I can’t say I’m overly familiar with Paglia, but the idea that excessive liberalism (and the emphasized attention to social issues this comes with) is lethal to civilization as we know it is embarrassingly simplistic, and less generously a symptom of social myopia—hate to be that bugbear, but more often than not a complaint ignorant of marginalization and its frequently entrenched biases, with little direct experience therewith. To be fair to Paglia (do I have to be?) this isn’t even to say that I’m a huge fan of marriage equality, as a superficial example. If anything the institution of marriage could’ve done with an overhaul for everybody (off the top of my head, women?), and not just the gays for whom the issue was dangled with performative fanfare, amplifying the unequivocal myth that progress is a linear trajectory ala Space Mountain, a ride between two clear points with a long-awaited crescendo of utopian thrill. Which I think might be the point. This myth of progress, as spurious as Fukuyama’s premature eulogizing of History superseded by American-style liberal globalization, lingers against a multilateral reality which has inevitably exhausted it, and which will continue to do so—the end result being a residual grief over a harmonized future that never happened, and probably never will happen.

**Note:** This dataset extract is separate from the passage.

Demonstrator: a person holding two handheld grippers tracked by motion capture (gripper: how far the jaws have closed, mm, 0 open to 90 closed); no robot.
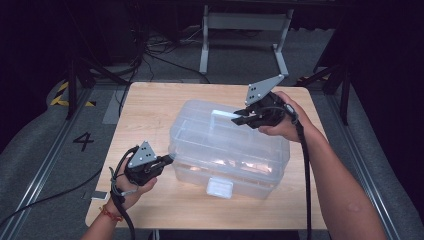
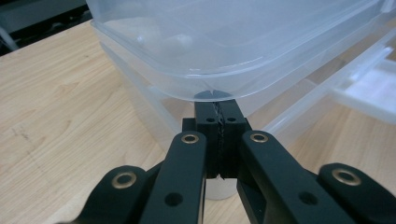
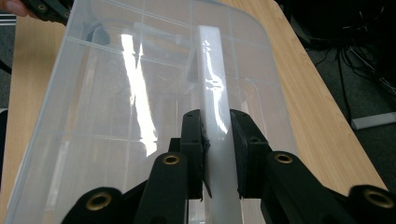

It is perhaps from this exhaustion that we find ourselves in an embittered climate, with a specific bitterness against the insurmountable complexities of a compromised reality, and in that exhaustion a burgeoning culture of despair that has fanged humour and desperate shock tactics—with the lure of clout—as its voluble proviso. This really isn’t a Paglia bash and I’m swerving as hard as I can to stop it being as much, but with Paglia as an exemplar of pseudo-intellectual engagement, in as much as a thinker’s most polarized points are essentially commoditized amidst online communities of ironic hate, a Paglia renaissance seems to flag inertial populist responses to world disorder. This populism we could call post-Trump, post-covid, and post-truth, negatively stimulated by various existential threats and culminating in a general critical lethargy, captured and disseminated through viral metrics primed for the clout of the Hot Take. What’s more, it recycles ancient conservative adages which proffer the flux of existing gender orders as the scapegoat du jour for said disorder, mistaking the symptom for the cause and vice versa. If gender is an historical dialectic and its expression contingent on material processes that place certain bodies in certain relationships (and I’m pretty sure it might be), then gender itself is symptomatic of a greater premise, itself hybridized of less than concrete factors—making the idea of gender as societal litmus largely incoherent. Thusly, any new script bemoaning excessive permissiveness ala Sodom & Gomorrah does not in fact have a mind to civilizational longevity, because it’s concerning itself with expressions of Ur-text and not the text itself. So sorry to Paglia but I’m praying her little Gen-Z moment will be blessedly short-lived.